Tell the boss he is wrong

So, your boss has made a mistake. To err is only human, but then bosses belong to the non-human (not necessarily a demigod) category. Therefore, telling your boss he was wrong may guarantee you a life worse than the gallows. How do you go about this seemingly suicidal job and emerge unscathed? There are ways to tell the boss that his (or her) judgment was not in the best interests of the firm. Remember, though, some of it was learnt through bitter experiences.

Bell the cat without ruffling the fur:

Pallab Bandyopadhyay, director, human resources, Citrix R&D India, had once tried to get into a war of logic with his boss regarding a change in the organisational structure of a business unit that the latter had decided upon. The battle lasted over an hour and as it often happens, the boss had the last word, which was: “Pallab, you should know who’s boss.” That little tryst taught Bandyopadhyay a valuable lesson.

This distinct difference in power is what sets the hierarchy. “It is natural to accept a negative comment from one’s seniors, but the line is drawn when it comes to peers and subordinates. Therefore, it is crucial to focus on the impact of the wrong decision than on the decision-maker ,” says Bandyopadhyay, wiser from experience. Ensuring that it is a discussion rather than a duel between right and wrong, thereby saving embarrassment for the senior employee, is a smart and gentle way of winning the battle.

Accusatory tones are a strict no-no:

Elango R, HR head for EDS MphasiS, had once appointed the business development head without realising that there were other hopefuls for the coveted position. Two such senior hopefuls felt slighted and met him after the appointment; While one barged in, demanding reasons, the other asked him calmly why he had lost out in the race.“The latter, had shown an interest to know the reason behind my decision. I decided to make him the business development head on a rotation basis,” says Elango. Questioning the decision — but intelligently — has its pros.

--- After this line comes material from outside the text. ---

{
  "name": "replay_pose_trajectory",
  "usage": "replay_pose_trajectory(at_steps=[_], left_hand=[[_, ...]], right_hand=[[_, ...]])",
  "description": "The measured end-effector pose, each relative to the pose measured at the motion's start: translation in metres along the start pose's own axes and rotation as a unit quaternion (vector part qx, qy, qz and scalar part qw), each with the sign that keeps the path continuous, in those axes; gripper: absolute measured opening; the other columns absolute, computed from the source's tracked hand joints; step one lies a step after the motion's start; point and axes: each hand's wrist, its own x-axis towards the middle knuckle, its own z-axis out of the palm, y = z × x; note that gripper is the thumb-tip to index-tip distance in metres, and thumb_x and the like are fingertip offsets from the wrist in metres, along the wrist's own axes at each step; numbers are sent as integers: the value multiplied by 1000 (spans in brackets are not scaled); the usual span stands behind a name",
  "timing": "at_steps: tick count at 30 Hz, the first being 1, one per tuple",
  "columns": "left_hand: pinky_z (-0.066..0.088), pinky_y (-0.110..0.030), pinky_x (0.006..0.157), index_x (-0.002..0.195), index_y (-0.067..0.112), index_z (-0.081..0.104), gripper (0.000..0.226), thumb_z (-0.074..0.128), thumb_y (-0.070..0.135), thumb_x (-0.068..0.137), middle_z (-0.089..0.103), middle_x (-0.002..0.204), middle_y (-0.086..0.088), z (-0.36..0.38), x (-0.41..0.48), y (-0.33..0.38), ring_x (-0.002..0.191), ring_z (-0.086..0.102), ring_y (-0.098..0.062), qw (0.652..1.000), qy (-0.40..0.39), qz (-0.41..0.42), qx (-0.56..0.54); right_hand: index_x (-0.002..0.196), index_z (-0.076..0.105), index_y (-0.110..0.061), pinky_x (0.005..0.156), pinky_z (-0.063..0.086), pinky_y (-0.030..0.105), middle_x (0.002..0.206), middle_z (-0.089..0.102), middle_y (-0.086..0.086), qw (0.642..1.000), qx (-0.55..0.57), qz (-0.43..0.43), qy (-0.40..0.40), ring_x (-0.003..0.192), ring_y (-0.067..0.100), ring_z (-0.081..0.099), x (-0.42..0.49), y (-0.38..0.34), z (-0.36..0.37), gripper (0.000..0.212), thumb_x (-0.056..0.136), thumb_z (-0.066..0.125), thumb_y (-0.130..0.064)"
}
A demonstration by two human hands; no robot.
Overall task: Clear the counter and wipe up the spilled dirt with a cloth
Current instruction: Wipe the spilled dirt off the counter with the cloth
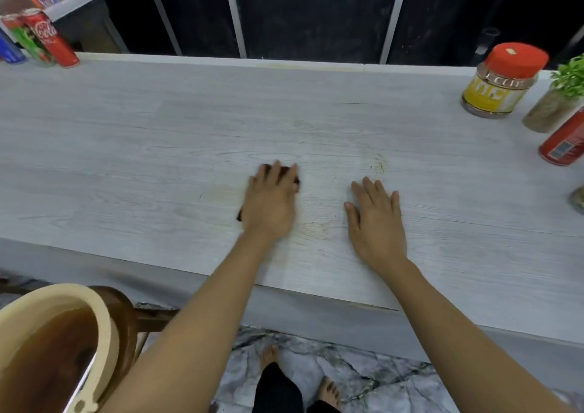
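My left hand [270,202] presses flat on a dark brown cloth [295,179] on the pale wood-grain counter [158,147]; only the cloth's edges show past my fingers and wrist. My right hand [377,216] lies flat on the counter a little to the right, fingers apart, holding nothing. A faint greenish-brown smear of dirt [379,164] marks the surface just beyond my right fingertips, and a lighter stain [316,226] shows between my hands.
Red, green and blue cans [52,38] stand at the far left corner. At the right stand a red-lidded jar [499,80], a small potted plant [559,99] and a red can [565,141]. A cream bucket of brown water [53,343] sits below left.
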Motion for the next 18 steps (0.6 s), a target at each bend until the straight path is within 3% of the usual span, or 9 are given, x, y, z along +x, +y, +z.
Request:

Don’t say ‘I told you so’:

Sunil Goel, executive director for Global Hunt, had to remind his superior that the client they had considered, was a wrong decision. It had cost the company its billing amount and there was an impending threat of losing a client to competitors. “Since all discussions on the client were put on mail, it was a more professional approach to revert to the mails to prove a point rather than argue it in an ‘I told you so’ manner,” says Goel.

Don’t go by the spoken word:

Gone are the days when the most reliable mode of communication was verbal. Kumud Rajendran , CEO of PPC Worldwide, learnt it the hard way. While he was the regional head in a previous firm, his boss promised him a larger role at the national level if he met his targets. He worked for it and achieved his KRAs (key result areas or primary job responsibilities), but he wasn’t given the position. “I was upset and decided to speak to my boss about it, but the conversation became unpleasant, leaving a trail of bitterness on both sides. I had no proof of what was promised because nothing was documented,” says Rajendran. It is sometimes an arduous path one has to take in order to achieve the perfect balance with the boss. And till that is achieved, staying mum may be better than interjecting with a ‘But…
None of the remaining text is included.